Furosemida + Lítio
⚠O que acontece
Aumento de 50-100% nos níveis de lítio com risco de toxicidade grave (tremor, ataxia, convulsão, coma).
⚙Mecanismo
Diurético de alça reduz depuração renal do lítio em 25-40% por depleção de volume e menor filtração, elevando níveis séricos.
📋Conduta Clinica
Reduzir dose de lítio em 25-50% ao iniciar furosemida. Dose furosemida máxima 40 mg/dia. Manter hidratação > 2 L/dia.
🔍O que monitorar
Lítio sérico 5-7 dias após qualquer mudança; repetir semanalmente por 1 mês.
↺Alternativas
Usar tiazídico em dose baixa ou evitar diurético.
📚Referências
UpToDate; Am J Psychiatry
Perguntas Frequentes
Pode tomar Furosemida com Lítio?
A combinação de Furosemida com Lítio apresenta interação de gravidade grave. Aumento de 50-100% nos níveis de lítio com risco de toxicidade grave (tremor, ataxia, convulsão, coma). Reduzir dose de lítio em 25-50% ao iniciar furosemida. Dose furosemida máxima 40 mg/dia. Manter hidratação > 2 L/dia.
Furosemida e Lítio interagem?
Sim, Furosemida e Lítio possuem interação medicamentosa documentada. O mecanismo envolve diurético de alça reduz depuração renal do lítio em 25-40% por depleção de volume e menor filtração, elevando níveis séricos.. A conduta recomendada é: reduzir dose de lítio em 25-50% ao iniciar furosemida. dose furosemida máxima 40 mg/dia. manter hidratação > 2 l/dia..

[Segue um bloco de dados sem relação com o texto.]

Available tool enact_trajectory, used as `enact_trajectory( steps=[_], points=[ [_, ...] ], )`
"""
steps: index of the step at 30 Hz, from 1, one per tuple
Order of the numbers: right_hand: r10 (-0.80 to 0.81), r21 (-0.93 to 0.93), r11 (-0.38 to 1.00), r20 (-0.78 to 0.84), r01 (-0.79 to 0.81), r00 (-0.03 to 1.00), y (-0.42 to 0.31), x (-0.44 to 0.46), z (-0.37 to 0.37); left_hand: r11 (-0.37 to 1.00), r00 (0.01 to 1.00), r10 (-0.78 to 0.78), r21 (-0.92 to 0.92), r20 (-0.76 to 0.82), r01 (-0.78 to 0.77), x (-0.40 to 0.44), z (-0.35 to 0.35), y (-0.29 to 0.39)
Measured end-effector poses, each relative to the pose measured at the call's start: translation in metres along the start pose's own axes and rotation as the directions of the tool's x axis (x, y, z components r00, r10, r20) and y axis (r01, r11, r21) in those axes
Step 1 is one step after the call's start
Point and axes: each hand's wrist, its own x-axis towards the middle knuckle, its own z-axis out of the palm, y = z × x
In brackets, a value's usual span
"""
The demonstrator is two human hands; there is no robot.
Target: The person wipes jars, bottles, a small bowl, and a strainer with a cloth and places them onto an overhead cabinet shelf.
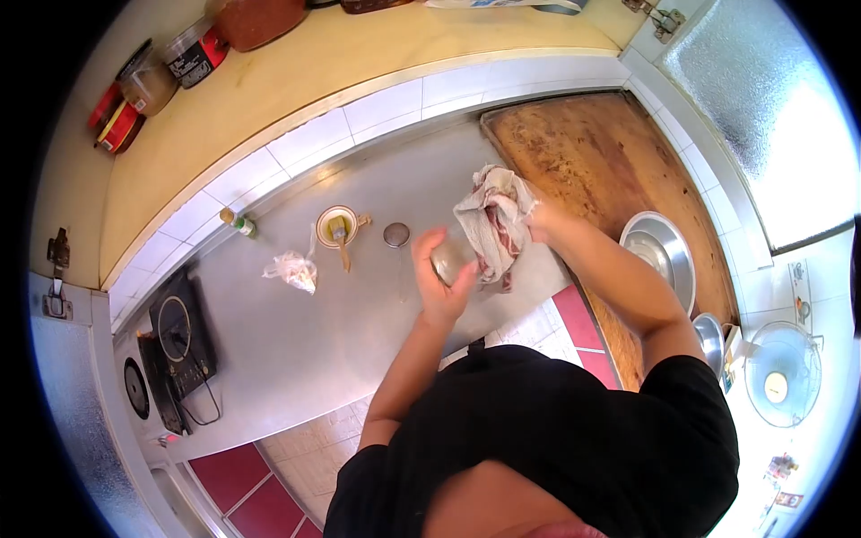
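Observation:
My left hand (438, 291) is wrapped around a clear glass jar (446, 265), held tilted above the steel counter (305, 359). In my right hand (542, 221) is a crumpled white and reddish-brown cloth (495, 211), right beside the jar; whether part of it is inside the jar's mouth is hidden. A round, dark metal lid (396, 235) lies on the counter to the left of the jar. Further left stands a small cup (324, 235) containing yellowish liquid, with a brush (344, 255) resting in it.
Left of the cup lie a knotted plastic bag (291, 271) and a small green-labelled bottle (239, 222). A black cooktop (184, 336) sits at the left end. On the right, a wooden board (574, 143) carries a metal bowl (683, 255). Jars (148, 81) line the shelf above.

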Motion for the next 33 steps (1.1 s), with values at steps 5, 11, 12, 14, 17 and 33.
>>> enact_trajectory(
  steps=[5, 11, 12, 14, 17, 33],
  points=[
    [-0.225, 0.028, 0.974, 0.090, 0.223, 0.970, 0.001, 0.022, -0.023, 0.863, 0.920, -0.392, -0.333, 0.033, 0.379, 0.000, 0.005, 0.006],
    [-0.533, 0.539, 0.692, -0.067, 0.480, 0.844, -0.017, 0.001, -0.023, 0.212, 0.658, -0.718, -0.827, 0.229, 0.520, 0.009, -0.004, 0.024],
    [-0.472, 0.566, 0.748, 0.086, 0.347, 0.877, -0.018, -0.010, -0.024, 0.210, 0.657, -0.731, -0.856, 0.183, 0.472, 0.010, -0.005, 0.026],
    [-0.633, -0.566, 0.576, 0.148, 0.590, 0.759, -0.029, 0.005, -0.024, 0.272, 0.696, -0.712, -0.875, 0.097, 0.400, 0.014, -0.008, 0.028],
    [-0.397, 0.059, 0.897, 0.546, 0.439, 0.738, -0.076, -0.006, 0.023, 0.641, 0.831, -0.552, -0.670, -0.063, 0.375, 0.016, -0.004, 0.031],
    [-0.615, -0.220, 0.764, 0.037, 0.607, 0.788, -0.012, -0.044, 0.041, 0.369, 0.757, -0.613, -0.766, 0.225, 0.527, 0.010, 0.012, 0.075]
  ],
)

Qual o risco de Furosemida com Lítio?
O risco da associação Furosemida + Lítio é classificado como GRAVE. Aumento de 50-100% nos níveis de lítio com risco de toxicidade grave (tremor, ataxia, convulsão, coma). Monitorar: lítio sérico 5-7 dias após qualquer mudança; repetir semanalmente por 1 mês..
Interações Relacionadas
A furosemida causa depleção de volume e sódio, levando a um aumento compensatório na reabsorção tubular proximal de sódio e, consequentemente, de lítio. Isso pode elevar os níveis séricos de lítio em 25-40%, mesmo com função renal normal. Adicionalmente, o lítio pode causar diabetes insipidus nefrogênico, e a desidratação induzida pela furosemida exacerba o risco de toxicidade por lítio e lesão renal aguda.
Nefrotoxicidade aditiva. A gentamicina é um aminoglicosídeo que se acumula nas células tubulares renais proximais, causando necrose tubular aguda. A furosemida, ao causar depleção de volume e reduzir o fluxo sanguíneo renal, potencializa a concentração e a toxicidade tubular da gentamicina. A hipocalemia induzida pela furosemida também pode exacerbar o dano tubular.
Nefrotoxicidade aditiva. A vancomicina causa estresse oxidativo e dano mitocondrial nas células tubulares renais proximais. A furosemida, ao induzir depleção de volume e ativar o sistema renina-angiotensina-aldosterona, reduz a perfusão renal e potencializa a concentração tubular da vancomicina, exacerbando seu efeito tóxico direto. O risco é particularmente alto com níveis de vale de vancomicina > 20 mcg/mL.
Interação farmacodinâmica: naproxeno inibe COX-1/2, reduzindo prostaglandinas renais (PGE2/PGI2) responsáveis pela vasodilatação da arteríola aferente. Furosemida ativa SRAA e causa depleção volêmica, resultando em queda acentuada da TFG. Magnitude: risco de IRA aumenta 2-4× em idosos, ICC ou desidratados.